Source data:
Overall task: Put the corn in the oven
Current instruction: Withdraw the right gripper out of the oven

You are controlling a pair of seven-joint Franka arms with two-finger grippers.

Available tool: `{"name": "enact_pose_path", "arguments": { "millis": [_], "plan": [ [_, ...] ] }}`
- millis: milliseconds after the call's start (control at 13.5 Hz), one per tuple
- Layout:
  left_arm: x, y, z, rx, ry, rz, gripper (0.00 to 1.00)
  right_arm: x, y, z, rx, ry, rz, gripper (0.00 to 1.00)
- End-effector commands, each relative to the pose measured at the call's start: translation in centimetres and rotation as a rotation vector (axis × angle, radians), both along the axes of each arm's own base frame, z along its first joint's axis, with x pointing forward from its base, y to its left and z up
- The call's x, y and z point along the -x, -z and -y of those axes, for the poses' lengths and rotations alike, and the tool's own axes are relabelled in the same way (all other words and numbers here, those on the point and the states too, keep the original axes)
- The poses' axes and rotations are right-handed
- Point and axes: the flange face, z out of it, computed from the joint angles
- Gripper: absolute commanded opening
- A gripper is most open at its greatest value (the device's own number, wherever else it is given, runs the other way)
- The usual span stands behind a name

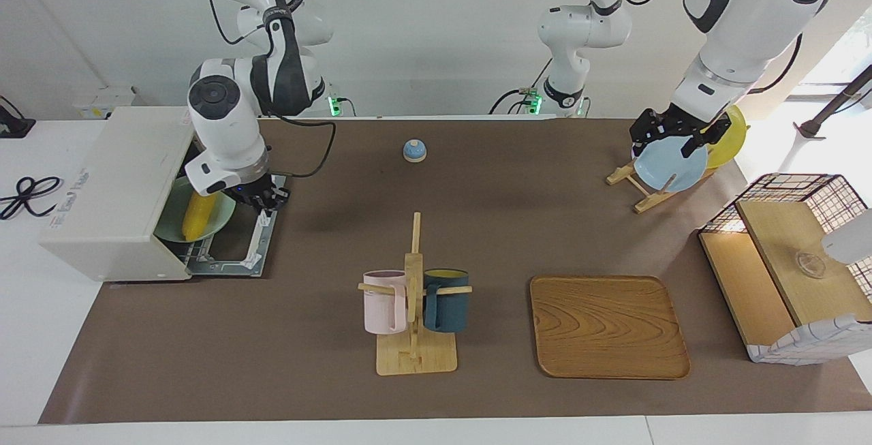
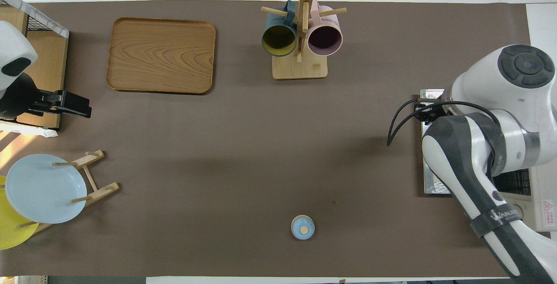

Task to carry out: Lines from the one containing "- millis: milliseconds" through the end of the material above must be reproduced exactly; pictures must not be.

Your solution:
- millis: milliseconds after the call's start (control at 13.5 Hz), one per tuple
- Layout:
  left_arm: x, y, z, rx, ry, rz, gripper (0.00 to 1.00)
  right_arm: x, y, z, rx, ry, rz, gripper (0.00 to 1.00)
- End-effector commands, each relative to the pose measured at the call's start: translation in centimetres and rotation as a rotation vector (axis × angle, radians), both along the axes of each arm's own base frame, z along its first joint's axis, with x pointing forward from its base, y to its left and z up
- The call's x, y and z point along the -x, -z and -y of those axes, for the poses' lengths and rotations alike, and the tool's own axes are relabelled in the same way (all other words and numbers here, those on the point and the states too, keep the original axes)
- The poses' axes and rotations are right-handed
- Point and axes: the flange face, z out of it, computed from the joint angles
- Gripper: absolute commanded opening
- A gripper is most open at its greatest value (the device's own number, wherever else it is given, runs the other way)
- The usual span stands behind a name

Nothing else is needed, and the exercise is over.